聖なるメテオラの修行と永遠の証言

神への信仰崇拝と彼らが求める隠遁生活、修行精神がこのセサリア平野の険しい巨岩群の上にもたらした奇跡の原動力であったことに相違ない。修道生活は、最も神聖な活動とされている。三位一体の神への人の完全な献身である。神に捧げた彼らの生活は真に神の使いのようであり、よって彼らは「isangeli・イサンゲリ」或いは「angelomimiti・アンゲロミミティ」いわば「神の使者に類似する存在」と呼ばれる。修道士の生活は、常に神の前に心を開き、神の教えを守り、神の意向に従う努力を続け、祈りを捧げるに尽きる。彼らは労働の時も、修学の時も瞑想の時も、常に心から、神の人々への救いを唱える。

時の流れの中で、聖なるメテオラの修道院は、多くの修道士達にその精神の根を植え付け、信仰と文化の交差点となり、ギリシャ正教会の精神の価値と美徳の宝庫となった。特殊な自然環境とそれに配慮した人の介入、精神の追及、神に仕える堅い献身と美意識と文化、修道士の厳しい隠遁生活と万物創造の神の栄光に捧げられた繊細な創造物は、これらの修道院の中で融合し完璧な調和を見せている。

同時に、厳しい修業は、自我を捨て正教会の下に全てを捧げた者達を勇者と称え、救いを求めてその城に近づく苦境に立たされた人々に、ギリシャ正教の教えを説き、彼らに救いを与える。聖メテオラの修道院は、ギリシャ人の伝統の絶え間なき守護の場を設立した。或る時は傷ついたギリシャの子供達の学校となり、或る時は虐げられた者達の避難所、給食所、そして聖人に近づく精神の教えの場ともなった。

修行の伝統と、聖なる奇岩群上での貴重な修道生活を送った多くの聖人、数々のそれらに対する崇拝精神、それらに加え、何よりも丁重に保存された不朽体(聖遺骨)を持つ聖なるメテオラの修道院は、ギリシャ正教精神の本髄として、永遠に位置づけられ続けている。
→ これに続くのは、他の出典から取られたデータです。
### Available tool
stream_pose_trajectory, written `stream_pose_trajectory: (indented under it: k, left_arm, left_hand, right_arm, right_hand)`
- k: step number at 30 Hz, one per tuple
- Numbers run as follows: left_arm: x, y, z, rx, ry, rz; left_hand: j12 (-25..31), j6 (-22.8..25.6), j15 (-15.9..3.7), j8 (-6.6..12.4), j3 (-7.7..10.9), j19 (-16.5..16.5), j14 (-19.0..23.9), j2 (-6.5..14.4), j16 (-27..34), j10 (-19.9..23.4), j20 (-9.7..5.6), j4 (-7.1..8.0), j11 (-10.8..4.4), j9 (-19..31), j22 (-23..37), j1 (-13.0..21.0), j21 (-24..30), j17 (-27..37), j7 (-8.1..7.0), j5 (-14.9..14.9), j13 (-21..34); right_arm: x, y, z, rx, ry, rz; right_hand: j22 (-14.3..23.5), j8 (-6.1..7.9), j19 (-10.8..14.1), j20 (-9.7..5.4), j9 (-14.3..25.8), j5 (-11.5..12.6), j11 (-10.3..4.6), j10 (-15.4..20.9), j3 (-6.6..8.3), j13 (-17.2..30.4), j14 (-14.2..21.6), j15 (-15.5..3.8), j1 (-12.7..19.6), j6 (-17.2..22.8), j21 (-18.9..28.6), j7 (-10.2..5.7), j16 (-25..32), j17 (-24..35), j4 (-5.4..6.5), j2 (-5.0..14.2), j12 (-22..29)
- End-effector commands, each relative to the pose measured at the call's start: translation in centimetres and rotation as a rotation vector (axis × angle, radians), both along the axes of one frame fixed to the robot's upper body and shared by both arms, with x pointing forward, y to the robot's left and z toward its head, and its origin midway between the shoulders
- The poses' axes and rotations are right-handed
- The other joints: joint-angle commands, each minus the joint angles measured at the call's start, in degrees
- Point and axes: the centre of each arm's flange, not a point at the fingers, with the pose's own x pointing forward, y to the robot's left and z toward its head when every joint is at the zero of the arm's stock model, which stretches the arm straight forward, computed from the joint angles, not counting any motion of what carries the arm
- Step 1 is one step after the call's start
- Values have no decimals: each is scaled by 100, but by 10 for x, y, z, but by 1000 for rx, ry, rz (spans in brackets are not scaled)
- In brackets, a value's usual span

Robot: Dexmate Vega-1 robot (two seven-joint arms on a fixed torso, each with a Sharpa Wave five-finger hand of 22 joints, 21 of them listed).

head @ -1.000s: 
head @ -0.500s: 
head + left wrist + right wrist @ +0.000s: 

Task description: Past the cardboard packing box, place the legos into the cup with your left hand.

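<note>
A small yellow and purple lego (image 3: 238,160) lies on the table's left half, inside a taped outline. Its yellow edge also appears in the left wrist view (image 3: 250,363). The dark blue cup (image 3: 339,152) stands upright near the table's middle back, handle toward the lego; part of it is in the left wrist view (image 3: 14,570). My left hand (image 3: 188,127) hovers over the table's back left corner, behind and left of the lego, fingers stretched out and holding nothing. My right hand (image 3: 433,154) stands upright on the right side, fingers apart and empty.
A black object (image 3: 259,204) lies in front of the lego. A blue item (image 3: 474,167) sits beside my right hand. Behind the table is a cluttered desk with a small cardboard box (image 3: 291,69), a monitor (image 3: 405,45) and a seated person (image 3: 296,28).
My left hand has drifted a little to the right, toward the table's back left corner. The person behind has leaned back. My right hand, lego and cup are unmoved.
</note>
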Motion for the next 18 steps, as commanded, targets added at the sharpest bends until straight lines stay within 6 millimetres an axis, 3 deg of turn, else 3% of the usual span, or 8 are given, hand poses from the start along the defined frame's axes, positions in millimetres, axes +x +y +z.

近年50年、修道院で生活する修道院典院や修道士達の弛まぬ活動精神や勤労の下、遺跡管理局の全面的な協力をもって、記念的かつ無類の修道院の修復再現や壁画や数々の聖遺物の修復保存、建物および周辺の環境改善が行われ、今日では、世界的に人々を迎え入れる最も神聖で普遍的な魅力を持つ場所となった。

聖なるメテオラでは、兄弟愛あふれる修行士達は、神を崇拝する勤行生活の下に、多くの訪問者達を温かく迎え入れる。修道士達は聖遺品の維持保管等に努め、宗教画の制作、金刺繍、小物製作、純正蝋燭製作、お香やイコンの制作、園芸農耕、養蜂作業にも従事している。歴史、神学、聖歌の研究も手掛け、精神面や愛国心、宗教面のすべてに活気を失いかけ、物質的のみならず精神的にも危機に陥っている現代人に、キリストの生きた証言を伝える事に努めている。修行士達は、貴重なギリシャ正教信仰と伝統の保存と維持に努力し、それらを掛け替えのない賜物として、日々試されている現代人に継承している。